Митрополит Филарет не только приезжал проститься с умирающим Гаазом, но и в нарушение всех церковных правил разрешил отслужить обедню о его выздоровлении, а после смерти – панихиды. До конца жизни со стариком-доктором оставался только слуга, а единственной ценной вещью, которую нашли в его квартире, был старый телескоп – он любил смотреть на звезды. Гроб с телом Гааза народ нес на руках до немецкого кладбища в Лефортово. Его провожали двадцать тысяч человек. Московский генерал-губернатор послал сотню казаков, боясь беспорядков черни. Но командовавший отрядом ротмистр, подъехав к похоронной процессии, спешился и сам пошел за гробом. Похоронили этого святого чудака, «божьего человека» за счет полиции. Он не оставил денег, но оставил духовное завещание – обращение к русским женщинам, где есть слова: «Спешите делать добро!»
Если доктор Гааз был из тех, кого потом в России назовут разночинцами, то Мария Михайловна Дондукова-Корсакова принадлежала к высшей петербургской аристократии (род шел от калмыцкого хана Дондука, потомки которого породнились с русскими князьями). С детства она была очень религиозна. В отрочестве Мария Михайловна тяжело переболела, долгие месяцы была прикована к постели. Выздоровев, девушка решила, что никогда не выйдет замуж, посвятив жизнь делам милосердия. Когда началась Крымская война, княжна получила у Николая I разрешение на создание военно-полевого госпиталя прямо «на театре военных действий». Во время атаки госпиталь попал под обстрел, и Мария Михайловна была контужена в голову.
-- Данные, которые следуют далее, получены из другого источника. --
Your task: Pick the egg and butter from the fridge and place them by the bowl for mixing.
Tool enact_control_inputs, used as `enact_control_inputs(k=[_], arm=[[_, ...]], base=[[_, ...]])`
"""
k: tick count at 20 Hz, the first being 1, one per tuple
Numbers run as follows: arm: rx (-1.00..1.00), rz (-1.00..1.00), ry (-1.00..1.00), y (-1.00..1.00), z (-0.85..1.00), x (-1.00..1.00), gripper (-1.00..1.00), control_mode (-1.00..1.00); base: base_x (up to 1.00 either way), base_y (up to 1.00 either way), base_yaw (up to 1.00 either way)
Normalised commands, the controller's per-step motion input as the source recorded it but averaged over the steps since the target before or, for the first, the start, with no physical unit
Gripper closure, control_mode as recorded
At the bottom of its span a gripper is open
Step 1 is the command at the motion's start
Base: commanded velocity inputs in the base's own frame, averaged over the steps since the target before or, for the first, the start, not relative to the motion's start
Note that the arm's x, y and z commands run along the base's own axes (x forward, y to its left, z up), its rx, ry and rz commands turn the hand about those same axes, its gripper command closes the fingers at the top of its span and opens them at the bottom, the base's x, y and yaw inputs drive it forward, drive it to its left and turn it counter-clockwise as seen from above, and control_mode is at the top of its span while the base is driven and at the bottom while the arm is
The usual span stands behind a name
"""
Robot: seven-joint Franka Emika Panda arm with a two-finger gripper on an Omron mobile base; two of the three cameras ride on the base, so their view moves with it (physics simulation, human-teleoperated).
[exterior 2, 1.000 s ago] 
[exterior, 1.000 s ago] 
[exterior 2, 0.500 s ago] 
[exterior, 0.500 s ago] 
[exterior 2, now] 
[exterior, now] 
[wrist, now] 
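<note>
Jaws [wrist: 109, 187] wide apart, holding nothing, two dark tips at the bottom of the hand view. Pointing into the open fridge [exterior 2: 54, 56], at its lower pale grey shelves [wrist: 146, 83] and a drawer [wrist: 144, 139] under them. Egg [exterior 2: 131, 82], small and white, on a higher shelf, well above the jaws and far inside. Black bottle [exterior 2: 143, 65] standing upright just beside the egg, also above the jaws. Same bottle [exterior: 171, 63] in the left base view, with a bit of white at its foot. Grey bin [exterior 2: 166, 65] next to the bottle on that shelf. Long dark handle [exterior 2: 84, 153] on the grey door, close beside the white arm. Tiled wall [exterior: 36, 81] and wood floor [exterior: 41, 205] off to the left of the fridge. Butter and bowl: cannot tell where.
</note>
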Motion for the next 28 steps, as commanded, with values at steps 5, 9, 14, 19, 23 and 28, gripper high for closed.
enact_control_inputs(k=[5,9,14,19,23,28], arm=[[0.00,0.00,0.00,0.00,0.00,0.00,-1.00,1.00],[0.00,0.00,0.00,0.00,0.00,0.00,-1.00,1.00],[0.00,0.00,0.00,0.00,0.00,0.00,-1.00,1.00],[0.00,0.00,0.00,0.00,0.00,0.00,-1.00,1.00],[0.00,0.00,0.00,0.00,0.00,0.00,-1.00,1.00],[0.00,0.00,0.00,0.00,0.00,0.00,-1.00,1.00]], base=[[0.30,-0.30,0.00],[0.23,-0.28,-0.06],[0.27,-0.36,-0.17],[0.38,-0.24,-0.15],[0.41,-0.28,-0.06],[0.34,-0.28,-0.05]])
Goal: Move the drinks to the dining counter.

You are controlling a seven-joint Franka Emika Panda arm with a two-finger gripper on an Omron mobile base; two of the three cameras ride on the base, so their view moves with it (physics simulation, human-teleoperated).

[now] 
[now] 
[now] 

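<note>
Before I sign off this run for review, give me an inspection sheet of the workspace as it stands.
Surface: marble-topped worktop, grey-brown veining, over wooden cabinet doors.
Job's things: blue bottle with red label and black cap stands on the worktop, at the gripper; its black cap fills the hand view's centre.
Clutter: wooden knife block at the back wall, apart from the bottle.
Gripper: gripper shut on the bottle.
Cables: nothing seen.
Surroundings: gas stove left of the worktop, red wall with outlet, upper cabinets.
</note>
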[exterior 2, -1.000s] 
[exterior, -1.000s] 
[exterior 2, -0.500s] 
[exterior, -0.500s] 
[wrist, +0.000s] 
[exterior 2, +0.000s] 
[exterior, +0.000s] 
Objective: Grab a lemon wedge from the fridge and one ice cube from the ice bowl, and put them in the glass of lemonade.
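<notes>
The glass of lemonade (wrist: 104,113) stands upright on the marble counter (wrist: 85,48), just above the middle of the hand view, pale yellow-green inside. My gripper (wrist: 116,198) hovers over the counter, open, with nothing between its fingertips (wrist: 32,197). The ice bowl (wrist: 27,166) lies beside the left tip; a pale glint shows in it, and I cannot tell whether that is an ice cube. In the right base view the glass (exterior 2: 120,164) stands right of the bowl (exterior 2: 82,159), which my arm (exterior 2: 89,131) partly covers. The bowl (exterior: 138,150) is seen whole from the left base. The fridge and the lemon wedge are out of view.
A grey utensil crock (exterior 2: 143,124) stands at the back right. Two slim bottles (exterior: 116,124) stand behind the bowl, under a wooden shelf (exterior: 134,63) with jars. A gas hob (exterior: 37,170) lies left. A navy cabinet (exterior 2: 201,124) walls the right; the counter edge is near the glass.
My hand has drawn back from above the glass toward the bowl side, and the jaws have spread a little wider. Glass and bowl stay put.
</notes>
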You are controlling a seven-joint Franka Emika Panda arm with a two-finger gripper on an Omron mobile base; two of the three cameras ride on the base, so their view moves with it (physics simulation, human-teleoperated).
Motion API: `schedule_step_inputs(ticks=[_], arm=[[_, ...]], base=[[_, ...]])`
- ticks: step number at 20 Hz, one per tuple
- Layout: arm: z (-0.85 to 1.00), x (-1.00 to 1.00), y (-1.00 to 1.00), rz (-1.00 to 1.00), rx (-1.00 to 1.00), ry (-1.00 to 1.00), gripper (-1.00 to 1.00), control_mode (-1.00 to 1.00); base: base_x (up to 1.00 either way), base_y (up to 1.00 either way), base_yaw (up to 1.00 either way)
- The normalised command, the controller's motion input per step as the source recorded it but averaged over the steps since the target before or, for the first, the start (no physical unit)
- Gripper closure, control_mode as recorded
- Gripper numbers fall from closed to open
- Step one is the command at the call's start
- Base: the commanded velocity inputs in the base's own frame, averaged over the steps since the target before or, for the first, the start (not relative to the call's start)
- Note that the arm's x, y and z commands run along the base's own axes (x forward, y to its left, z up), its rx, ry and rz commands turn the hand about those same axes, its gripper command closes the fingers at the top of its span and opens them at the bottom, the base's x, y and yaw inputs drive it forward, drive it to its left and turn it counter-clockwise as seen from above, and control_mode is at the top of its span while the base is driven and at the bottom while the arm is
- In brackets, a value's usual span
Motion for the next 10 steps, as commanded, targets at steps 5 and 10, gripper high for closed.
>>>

После войны, княжна, сотрудничая с Ведомством императрицы Марии Федоровны, продолжает благотворительную деятельность – на нее почти полностью уходит наследство, полученное ею от деда, – для себя она выговорила лишь маленькую годовую ренту в 600 рублей. Под Псковом Дондукова-Корсакова основала общину сестер милосердия Святой Магдалины с больницей для сифилитиков, где сама самоотверженно работала. Однако, по ее рассказам, с детства она «задумывалась над участью заключенных в тюрьму» и строила планы о ее облегчении. И вот Мария Михайловна начинает посещать тюрьмы, она приходит к уголовникам и убийцам в Литовском замке; выслушивая площадную брань и богохульства, упорно заботится о религиозном воспитании арестантов, предпринимая при этом энергичные попытки улучшить их бытовые условия. В 80-е годы она глубже входит в проблемы переустройства тюремной системы: учреждает в тюрьмах библиотеки, впервые в России устраивает отопление в камерах, добивается введения системы временного освобождения заключенных «по семейным обстоятельствам».